Many physicists took to X, formerly Twitter, to pay tribute to Higgs and share their favourite memories of him. “RIP to Peter Higgs. The search for the Higgs boson was my primary focus for the first part of my career. He was a very humble man that contributed something immensely deep to our understanding of the universe,” posted Kyle Cranmer, physicist at the University of Wisconsin Madison and previously a senior member of the Higgs search team at the CMS.

I was fortunate to meet Peter Higgs in 2013 (days after the Nobel prize announcement). He was modest as he told a group of PhD students the history of the boson theory. Afterwards, I was very lucky to get my copy of the New York Times with the discovery signed by him,” said Clara Nellist, a physicist at the University of Amsterdam and a member of the ATLAS particle-discovery collaboration.

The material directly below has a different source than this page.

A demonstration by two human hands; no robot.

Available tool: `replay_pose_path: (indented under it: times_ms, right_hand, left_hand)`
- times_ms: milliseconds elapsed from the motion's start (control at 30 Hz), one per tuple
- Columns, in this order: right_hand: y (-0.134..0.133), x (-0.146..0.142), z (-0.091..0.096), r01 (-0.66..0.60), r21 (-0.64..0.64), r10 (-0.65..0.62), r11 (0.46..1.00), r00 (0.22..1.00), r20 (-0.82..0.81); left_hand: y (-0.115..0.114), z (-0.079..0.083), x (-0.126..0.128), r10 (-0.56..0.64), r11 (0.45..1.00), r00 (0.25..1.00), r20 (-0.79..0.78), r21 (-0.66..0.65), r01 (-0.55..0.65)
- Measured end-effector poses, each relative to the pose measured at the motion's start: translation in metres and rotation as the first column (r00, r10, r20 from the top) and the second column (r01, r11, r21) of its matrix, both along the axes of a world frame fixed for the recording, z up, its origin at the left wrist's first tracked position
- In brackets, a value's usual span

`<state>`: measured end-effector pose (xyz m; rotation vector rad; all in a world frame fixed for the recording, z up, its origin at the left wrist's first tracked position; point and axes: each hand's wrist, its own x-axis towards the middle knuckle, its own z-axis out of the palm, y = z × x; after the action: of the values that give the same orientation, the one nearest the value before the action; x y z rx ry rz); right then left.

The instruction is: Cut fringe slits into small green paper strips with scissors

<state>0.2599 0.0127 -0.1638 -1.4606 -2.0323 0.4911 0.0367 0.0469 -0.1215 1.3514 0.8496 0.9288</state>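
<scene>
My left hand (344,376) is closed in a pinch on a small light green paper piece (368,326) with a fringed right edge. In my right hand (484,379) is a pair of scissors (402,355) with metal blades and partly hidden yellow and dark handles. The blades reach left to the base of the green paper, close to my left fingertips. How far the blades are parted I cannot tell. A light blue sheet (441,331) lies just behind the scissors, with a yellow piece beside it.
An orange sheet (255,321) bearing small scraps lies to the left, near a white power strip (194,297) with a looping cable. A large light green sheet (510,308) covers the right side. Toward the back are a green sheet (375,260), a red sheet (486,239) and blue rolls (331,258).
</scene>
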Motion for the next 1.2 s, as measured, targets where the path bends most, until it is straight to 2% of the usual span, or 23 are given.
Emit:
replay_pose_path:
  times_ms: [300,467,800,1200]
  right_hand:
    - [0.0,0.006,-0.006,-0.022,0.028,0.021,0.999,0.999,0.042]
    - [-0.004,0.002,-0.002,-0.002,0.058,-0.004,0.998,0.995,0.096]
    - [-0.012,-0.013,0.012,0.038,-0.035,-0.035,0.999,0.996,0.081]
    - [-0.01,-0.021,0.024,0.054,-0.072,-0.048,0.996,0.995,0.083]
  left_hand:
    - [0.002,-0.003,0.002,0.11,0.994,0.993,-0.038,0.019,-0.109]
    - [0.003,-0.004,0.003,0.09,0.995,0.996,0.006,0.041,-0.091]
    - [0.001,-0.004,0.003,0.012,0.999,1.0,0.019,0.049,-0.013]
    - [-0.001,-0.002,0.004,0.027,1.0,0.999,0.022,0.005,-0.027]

A career highlight was helping Peter into a cab after the Collider exhibition launch @sciencemuseum in 2013 with a carrier bag of special-edition beer marking his recent Nobel,” posted Harry Cliff, a physicist at the University of Cambridge, UK.

“He disliked the limelight but was comfortable with friends and colleagues,” Frank Close, a physicist at the University of Oxford, UK, and author of the book Elusive: How Peter Higgs Solved the Mystery of Mass (2022), said in a statement to the UK Science Media Centre. “His boson took 48 years to appear, and when the Nobel was announced, he had disappeared to his favourite sea food bar in Leith.”

An exciting journey

Higgs’ work continues to be of fundamental importance, said physicist Sinead Farrington at the University of Edinburgh. “We’re still on an exciting journey to figure out whether some further predictions are true, namely whether the Higgs boson interacts with itself in the predicted way, and whether it might decay to other beyond the Standard Model particles,” she told the Science Media Centre.

For physicist and science writer Matt Strassler, Higgs’ death represents ‘the end of an era’. “Higgs was a fortunate scientist: he lived to see his insight at age 30 turn up in experiments 50 years later,” he posted on X. “His role and influence in our understanding of the #universe will be remembered for millennia.”